> **AIM OF THE TASK**
Scan the data for "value" and copy each matching line.

(Source data)
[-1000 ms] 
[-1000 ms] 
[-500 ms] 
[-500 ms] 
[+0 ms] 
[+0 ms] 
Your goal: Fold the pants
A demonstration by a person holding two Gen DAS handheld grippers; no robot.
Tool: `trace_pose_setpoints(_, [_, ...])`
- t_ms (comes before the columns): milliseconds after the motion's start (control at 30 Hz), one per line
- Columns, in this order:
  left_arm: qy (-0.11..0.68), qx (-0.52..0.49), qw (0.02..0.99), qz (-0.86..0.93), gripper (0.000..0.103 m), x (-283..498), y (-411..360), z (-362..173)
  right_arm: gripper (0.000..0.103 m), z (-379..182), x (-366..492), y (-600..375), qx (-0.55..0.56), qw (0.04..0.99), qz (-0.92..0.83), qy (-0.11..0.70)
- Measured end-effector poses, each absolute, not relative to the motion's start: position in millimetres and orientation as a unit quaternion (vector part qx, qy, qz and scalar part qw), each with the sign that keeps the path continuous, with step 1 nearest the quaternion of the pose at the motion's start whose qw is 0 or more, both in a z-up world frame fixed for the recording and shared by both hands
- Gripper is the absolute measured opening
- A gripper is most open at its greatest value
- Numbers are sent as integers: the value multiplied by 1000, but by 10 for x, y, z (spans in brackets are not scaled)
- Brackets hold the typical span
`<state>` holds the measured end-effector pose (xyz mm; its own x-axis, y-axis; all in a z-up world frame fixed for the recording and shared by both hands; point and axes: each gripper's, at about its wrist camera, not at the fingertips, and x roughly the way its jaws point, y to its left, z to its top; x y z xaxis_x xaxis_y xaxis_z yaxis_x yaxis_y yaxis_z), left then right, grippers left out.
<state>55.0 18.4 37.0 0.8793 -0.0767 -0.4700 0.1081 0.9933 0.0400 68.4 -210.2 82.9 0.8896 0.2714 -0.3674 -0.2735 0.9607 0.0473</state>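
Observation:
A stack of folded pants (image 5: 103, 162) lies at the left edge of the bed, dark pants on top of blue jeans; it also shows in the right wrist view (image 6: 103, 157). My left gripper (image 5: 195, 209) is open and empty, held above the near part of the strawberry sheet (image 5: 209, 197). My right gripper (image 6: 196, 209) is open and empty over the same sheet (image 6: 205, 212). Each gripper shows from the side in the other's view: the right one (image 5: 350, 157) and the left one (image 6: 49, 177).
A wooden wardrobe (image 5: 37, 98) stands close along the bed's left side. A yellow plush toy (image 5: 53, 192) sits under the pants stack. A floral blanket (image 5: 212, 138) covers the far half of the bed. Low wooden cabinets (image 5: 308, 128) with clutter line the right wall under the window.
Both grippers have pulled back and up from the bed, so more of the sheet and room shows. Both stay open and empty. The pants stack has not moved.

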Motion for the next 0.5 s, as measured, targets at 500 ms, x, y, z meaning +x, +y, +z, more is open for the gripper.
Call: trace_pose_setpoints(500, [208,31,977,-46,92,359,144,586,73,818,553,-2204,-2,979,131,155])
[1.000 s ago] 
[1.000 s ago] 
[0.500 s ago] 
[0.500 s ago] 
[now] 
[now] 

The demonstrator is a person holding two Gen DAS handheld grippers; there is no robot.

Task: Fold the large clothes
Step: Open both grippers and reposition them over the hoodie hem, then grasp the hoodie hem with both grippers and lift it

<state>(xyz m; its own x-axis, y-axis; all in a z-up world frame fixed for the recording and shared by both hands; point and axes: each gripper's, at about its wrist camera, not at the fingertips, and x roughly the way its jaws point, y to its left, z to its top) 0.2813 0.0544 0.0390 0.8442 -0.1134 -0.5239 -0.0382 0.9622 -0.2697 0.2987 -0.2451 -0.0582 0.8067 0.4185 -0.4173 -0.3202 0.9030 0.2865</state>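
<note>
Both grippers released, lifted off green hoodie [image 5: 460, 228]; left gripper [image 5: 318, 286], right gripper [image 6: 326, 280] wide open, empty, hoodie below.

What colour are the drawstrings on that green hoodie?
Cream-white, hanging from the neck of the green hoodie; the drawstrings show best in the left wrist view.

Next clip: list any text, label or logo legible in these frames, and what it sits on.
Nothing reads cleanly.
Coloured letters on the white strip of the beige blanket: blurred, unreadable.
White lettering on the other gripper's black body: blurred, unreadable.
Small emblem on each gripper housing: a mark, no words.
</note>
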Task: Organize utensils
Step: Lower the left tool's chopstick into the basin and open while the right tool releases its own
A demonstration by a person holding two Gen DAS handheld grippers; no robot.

> **ANSWER SPACE**
- A gripper is most open at its greatest value
- Numbers are sent as integers: the value multiplied by 1000, but by 10 for x, y, z (spans in brackets are not scaled)

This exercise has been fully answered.